Samson Kambalu. Courtesy the artist
Samson Kambalu. Image courtesy of the artist

Kambalu is on lockdown in Oxford, where he teaches at the Ruskin School of Art and is a fellow at Magdalen College, Oxford University. “The first thing I noticed was my shows being shut”. The Malawi-born writer and conceptual artist is referring to his solo exhibition, “Postcards from the Last Century”, at PEER in London; a group exhibition, “History Without A Past”, at Mu.ZEE in Oostende; and this year’s FotoFest Biennial, “African Cosmologies” in Houston. Kambalu usually makes work in the College’s studio but, due to the pandemic, has been working mostly from his home in Summertown.

Kambalu echoes the sentiments of many other artists in this piece saying “For an artist, life is always kind of an emergency already. This lockdown changes things in that I can’t travel as much I’d have liked, but an artist works alone a lot”. Indeed, the artist’s turn from painting to conceptual, often installation-based, art was inspired by a prior pandemic – the HIV/AIDS crisis in his hometown in the 1990s. “There was death everywhere … and it drove me to a lot of thoughts, so I made this football plastered with pages of the Bible” (Kambalu is referring to ‘Holy Balls’, a recurring work in his practice). His politically informed, intellectually rigorous work has thus been long driven by the conditions that frame our current moment. He wryly states “I think the world has come to me”.

Kambalu is known for his less-than-one-minute silent videos (what he’s termed “Nyau Cinema”) which, typified by sped-up motion and a grainy, sepia-tinged aesthetic, cross-reference early cinema (à la Charlie Chaplin) with 20th-century European avant-garde techniques. Remarking on the abrupt brevity of his films, he remarks “The cuts you see in my films are the cuts of history”. His approach is also highly influenced by Nyau philosophy – a set of cosmological beliefs indigenous to his home country – explaining how its principles (expressed through masking traditions) complement the theories of many radical European thinkers, from Martin Heidegger to Guy Debord. Nyau’s idea of time, which is unlike the West’s linear conception and more akin to “a series of ruptures”, both animates his work and aptly describes this unprecedented period of swift, disjointed, structural change.

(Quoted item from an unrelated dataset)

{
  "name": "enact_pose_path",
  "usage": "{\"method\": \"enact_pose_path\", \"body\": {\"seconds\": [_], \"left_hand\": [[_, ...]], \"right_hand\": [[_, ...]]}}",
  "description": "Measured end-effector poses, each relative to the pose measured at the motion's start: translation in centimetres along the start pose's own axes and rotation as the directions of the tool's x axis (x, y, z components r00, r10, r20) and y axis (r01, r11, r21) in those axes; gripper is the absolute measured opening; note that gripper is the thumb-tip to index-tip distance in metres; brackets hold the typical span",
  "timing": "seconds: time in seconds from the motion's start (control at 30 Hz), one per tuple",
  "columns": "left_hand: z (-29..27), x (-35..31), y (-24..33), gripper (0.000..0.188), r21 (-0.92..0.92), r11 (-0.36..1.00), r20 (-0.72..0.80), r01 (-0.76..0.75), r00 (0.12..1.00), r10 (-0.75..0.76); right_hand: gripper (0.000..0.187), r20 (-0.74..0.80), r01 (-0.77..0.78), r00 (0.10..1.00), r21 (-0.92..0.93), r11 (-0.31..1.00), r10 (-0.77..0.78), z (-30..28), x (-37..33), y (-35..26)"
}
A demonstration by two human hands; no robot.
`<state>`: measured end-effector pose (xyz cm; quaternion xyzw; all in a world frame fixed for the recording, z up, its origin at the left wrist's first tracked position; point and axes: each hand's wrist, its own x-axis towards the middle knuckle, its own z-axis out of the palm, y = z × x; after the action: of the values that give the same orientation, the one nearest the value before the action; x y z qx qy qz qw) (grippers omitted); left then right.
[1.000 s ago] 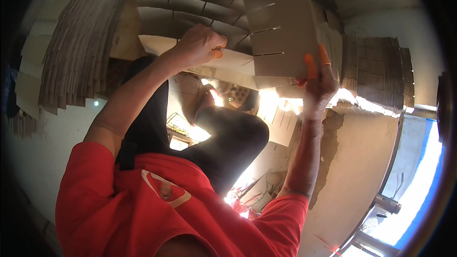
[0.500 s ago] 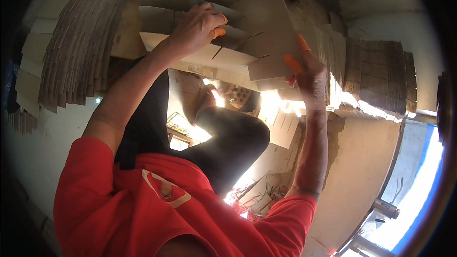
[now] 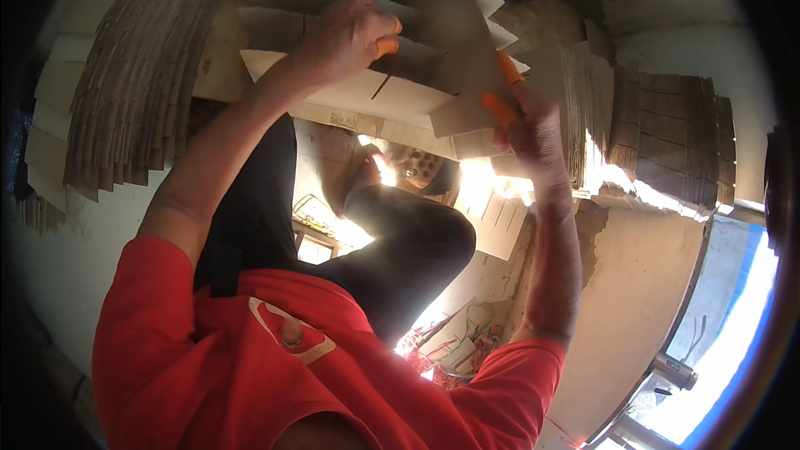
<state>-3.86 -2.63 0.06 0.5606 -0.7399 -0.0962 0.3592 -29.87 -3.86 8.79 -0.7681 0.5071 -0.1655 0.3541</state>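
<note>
Several slotted cardboard strips stand in rows, forming a partly assembled divider grid (image 3: 271, 27) at the top middle. My left hand (image 3: 350, 42) is closed at these rows, thumb and finger pinching at a strip's upper edge; orange covers sit on its fingertips. A wider cardboard strip (image 3: 460, 54) lies crosswise over the right ends of the rows. My right hand (image 3: 536, 129) grips its right edge, with orange covers on the thumb and a finger. Part of that strip's lower end tilts toward me. The slots where the pieces meet are partly hidden.
A tall stack of cardboard strips (image 3: 142, 75) stands at the left. More bundled cardboard (image 3: 671, 137) lies at the right. Below are my bent legs (image 3: 408, 233), a slotted cardboard piece (image 3: 493, 221) and tangled red cords (image 3: 442, 358). Bright light enters at the lower right.
My right hand has shifted slightly left, and the crosswise strip has turned and tilted with it, uncovering more divider pieces behind. My left hand has stayed nearly in place.
</note>
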Motion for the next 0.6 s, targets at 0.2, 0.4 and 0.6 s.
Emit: {"method": "enact_pose_path", "body": {"seconds": [0.2, 0.4, 0.6], "left_hand": [[-1.2, 6.1, -4.8, 0.023, 0.192, 0.977, -0.197, -0.096, 0.971, 0.134], [-1.0, 8.6, -6.5, 0.027, 0.275, 0.951, 0.065, 0.145, 0.983, -0.169], [-2.1, 3.2, 1.0, 0.036, 0.069, 0.993, -0.060, -0.093, 0.993, 0.097]], "right_hand": [[0.051, 0.048, 0.174, 0.984, -0.106, 0.979, -0.169, 0.8, 0.8, 1.9], [0.054, 0.170, 0.302, 0.948, -0.205, 0.931, -0.269, 1.0, 2.1, -0.5], [0.042, -0.054, 0.271, 0.950, -0.346, 0.898, -0.307, 2.1, 1.9, 1.5]]}}
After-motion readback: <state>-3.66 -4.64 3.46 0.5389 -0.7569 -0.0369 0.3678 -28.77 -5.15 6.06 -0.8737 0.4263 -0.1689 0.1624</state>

Installation View: Samson Kambalu, “Postcards from the Last Century” at PEER, 2020. Photo by Jackson White.
Installation View: Samson Kambalu, “Postcards from the Last Century” at PEER, 2020. Photo by Jackson White.

The artist has been reading a lot of philosophy, in particular, Slavoj Žižek’s The Plague of Fantasies and The Ticklish Subject. “His argument is simply that you can’t have life without the excess of negativity”. He has also been watching the films of Spanish director, Luis Bruñel, and listening to Blues music, saying “I hear a lot of Africa in them … what makes the Blues is the varying imperfections”.

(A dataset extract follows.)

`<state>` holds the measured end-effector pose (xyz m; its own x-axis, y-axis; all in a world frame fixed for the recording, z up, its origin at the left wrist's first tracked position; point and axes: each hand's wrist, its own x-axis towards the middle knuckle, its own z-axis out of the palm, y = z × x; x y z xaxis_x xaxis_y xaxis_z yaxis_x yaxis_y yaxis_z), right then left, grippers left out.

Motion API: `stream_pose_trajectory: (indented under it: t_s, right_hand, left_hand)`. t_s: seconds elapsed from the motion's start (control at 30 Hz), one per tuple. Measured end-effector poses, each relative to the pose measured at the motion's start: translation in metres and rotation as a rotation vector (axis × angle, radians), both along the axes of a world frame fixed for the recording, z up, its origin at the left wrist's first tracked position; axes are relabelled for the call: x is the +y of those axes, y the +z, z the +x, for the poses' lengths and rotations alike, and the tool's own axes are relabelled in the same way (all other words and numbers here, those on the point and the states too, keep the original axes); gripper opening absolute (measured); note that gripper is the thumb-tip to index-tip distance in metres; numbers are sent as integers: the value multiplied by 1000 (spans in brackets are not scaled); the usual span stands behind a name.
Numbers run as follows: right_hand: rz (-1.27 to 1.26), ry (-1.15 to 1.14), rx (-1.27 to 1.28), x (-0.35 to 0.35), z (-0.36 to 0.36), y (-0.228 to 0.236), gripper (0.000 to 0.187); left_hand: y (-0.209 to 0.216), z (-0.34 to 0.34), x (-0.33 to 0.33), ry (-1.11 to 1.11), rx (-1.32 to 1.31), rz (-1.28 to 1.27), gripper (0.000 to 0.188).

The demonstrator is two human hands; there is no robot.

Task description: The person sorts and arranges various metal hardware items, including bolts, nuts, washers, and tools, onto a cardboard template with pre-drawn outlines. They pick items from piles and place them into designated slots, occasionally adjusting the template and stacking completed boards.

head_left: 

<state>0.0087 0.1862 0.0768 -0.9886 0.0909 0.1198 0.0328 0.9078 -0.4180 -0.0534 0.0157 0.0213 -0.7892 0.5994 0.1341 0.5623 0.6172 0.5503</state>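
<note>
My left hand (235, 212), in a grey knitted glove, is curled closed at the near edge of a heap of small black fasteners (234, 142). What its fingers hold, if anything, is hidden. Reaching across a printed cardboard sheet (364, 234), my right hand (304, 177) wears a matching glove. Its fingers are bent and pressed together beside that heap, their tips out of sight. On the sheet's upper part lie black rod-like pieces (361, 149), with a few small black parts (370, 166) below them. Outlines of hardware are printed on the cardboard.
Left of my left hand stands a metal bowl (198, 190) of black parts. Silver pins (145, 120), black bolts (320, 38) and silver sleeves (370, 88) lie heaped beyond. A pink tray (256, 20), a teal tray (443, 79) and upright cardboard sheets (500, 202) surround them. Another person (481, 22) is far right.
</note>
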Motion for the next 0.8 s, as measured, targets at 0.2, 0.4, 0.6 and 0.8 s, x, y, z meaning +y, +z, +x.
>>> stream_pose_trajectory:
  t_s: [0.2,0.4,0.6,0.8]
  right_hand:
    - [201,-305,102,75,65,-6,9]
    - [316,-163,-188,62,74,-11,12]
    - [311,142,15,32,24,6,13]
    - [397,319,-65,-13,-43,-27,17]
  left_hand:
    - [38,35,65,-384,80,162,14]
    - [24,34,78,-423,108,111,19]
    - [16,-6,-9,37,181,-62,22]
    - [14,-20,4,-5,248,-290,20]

Kambalu has also been at work, composing his flag-like images, which resemble the bold, abstract geometric patterns of many African postcolonial flags. He is considering filming in his local environs, whereas he would typically film during his travels. These improvised acts of spontaneity and re-adjustment are nothing new for the artist who says of his work “It was built around trying to make the most of bad situations”.

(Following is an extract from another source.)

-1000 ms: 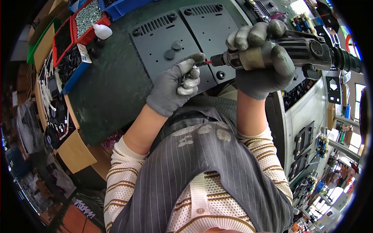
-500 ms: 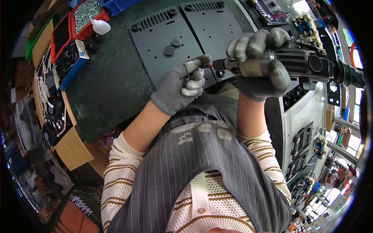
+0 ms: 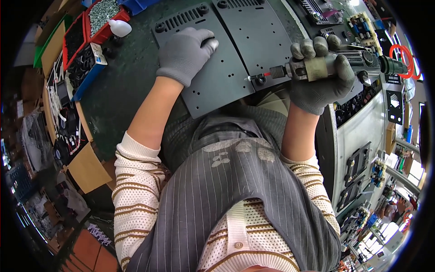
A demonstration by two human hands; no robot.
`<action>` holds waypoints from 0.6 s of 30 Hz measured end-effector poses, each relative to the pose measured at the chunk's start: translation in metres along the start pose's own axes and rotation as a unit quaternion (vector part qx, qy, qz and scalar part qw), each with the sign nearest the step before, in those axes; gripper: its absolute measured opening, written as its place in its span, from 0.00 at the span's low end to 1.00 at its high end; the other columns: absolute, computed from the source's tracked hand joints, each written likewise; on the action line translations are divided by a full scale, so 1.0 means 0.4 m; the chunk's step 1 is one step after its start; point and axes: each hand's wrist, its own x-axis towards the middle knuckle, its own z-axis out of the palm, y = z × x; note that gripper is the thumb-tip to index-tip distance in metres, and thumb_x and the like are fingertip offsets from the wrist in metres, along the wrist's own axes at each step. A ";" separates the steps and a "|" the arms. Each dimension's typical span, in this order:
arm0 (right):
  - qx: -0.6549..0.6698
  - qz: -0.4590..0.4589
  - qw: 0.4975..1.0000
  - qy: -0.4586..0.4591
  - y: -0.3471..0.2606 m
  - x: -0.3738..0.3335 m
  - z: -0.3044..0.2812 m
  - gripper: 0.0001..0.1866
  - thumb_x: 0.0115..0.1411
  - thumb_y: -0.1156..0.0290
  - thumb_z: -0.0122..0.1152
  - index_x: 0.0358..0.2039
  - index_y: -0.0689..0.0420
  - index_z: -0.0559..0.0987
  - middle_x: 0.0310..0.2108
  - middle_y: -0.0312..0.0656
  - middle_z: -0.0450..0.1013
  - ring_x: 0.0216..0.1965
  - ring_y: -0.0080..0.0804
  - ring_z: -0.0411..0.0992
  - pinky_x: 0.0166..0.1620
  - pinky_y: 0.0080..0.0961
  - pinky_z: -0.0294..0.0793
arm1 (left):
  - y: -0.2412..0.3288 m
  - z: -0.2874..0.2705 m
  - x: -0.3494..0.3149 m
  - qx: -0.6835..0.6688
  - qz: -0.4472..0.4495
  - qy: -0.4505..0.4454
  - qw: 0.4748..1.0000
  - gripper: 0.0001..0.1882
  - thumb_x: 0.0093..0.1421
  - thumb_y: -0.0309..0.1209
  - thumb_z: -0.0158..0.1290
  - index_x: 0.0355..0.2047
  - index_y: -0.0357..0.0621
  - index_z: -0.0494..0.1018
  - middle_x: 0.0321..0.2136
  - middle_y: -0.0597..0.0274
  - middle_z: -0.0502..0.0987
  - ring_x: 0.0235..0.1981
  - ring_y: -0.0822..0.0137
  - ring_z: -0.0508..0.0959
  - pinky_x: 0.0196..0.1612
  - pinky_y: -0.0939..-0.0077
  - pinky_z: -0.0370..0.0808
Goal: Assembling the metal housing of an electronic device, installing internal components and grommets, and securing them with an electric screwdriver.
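Note:
In my right hand point(image 3: 324, 77), gloved in grey, is a power screwdriver point(image 3: 344, 68), its tip pointing left. A small screw point(image 3: 248, 79) sits at the end of its red-marked bit, above the near edge of the dark metal plates. My gloved left hand point(image 3: 186, 52) rests over the upper part of the left plate point(image 3: 217, 84), with thumb and forefinger bent close together at its right side. Whatever lies under its fingers is hidden. Next to it is the right plate point(image 3: 260, 41), with slots at its far end and round black feet at its corners.
Red bins of screws point(image 3: 103, 18) and a blue-edged box of black parts point(image 3: 86, 68) stand at left, near a white bottle point(image 3: 120, 28). A cardboard box of cables point(image 3: 63, 118) is below them. Circuit boards point(image 3: 362, 31) and a red coiled hose point(image 3: 405, 59) are at right.
My left hand has left the bit tip and moved up and left onto the left plate, covering where two round discs lay. The screwdriver has shifted right, now with a screw on its bit.

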 end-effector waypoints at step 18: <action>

Kambalu hopes that the pandemic will form “a more creative world … a more creative approach to life”, one where increasingly flexible forms of work and government-funded art initiatives become the norm. “I find this time interesting. For me, this is it”. He is quick to mention that he does not wish for anyone to die, but he believes that the pandemic has jolted us into a state of urgency, which could lead us to make the kinds of changes that have been long overdue.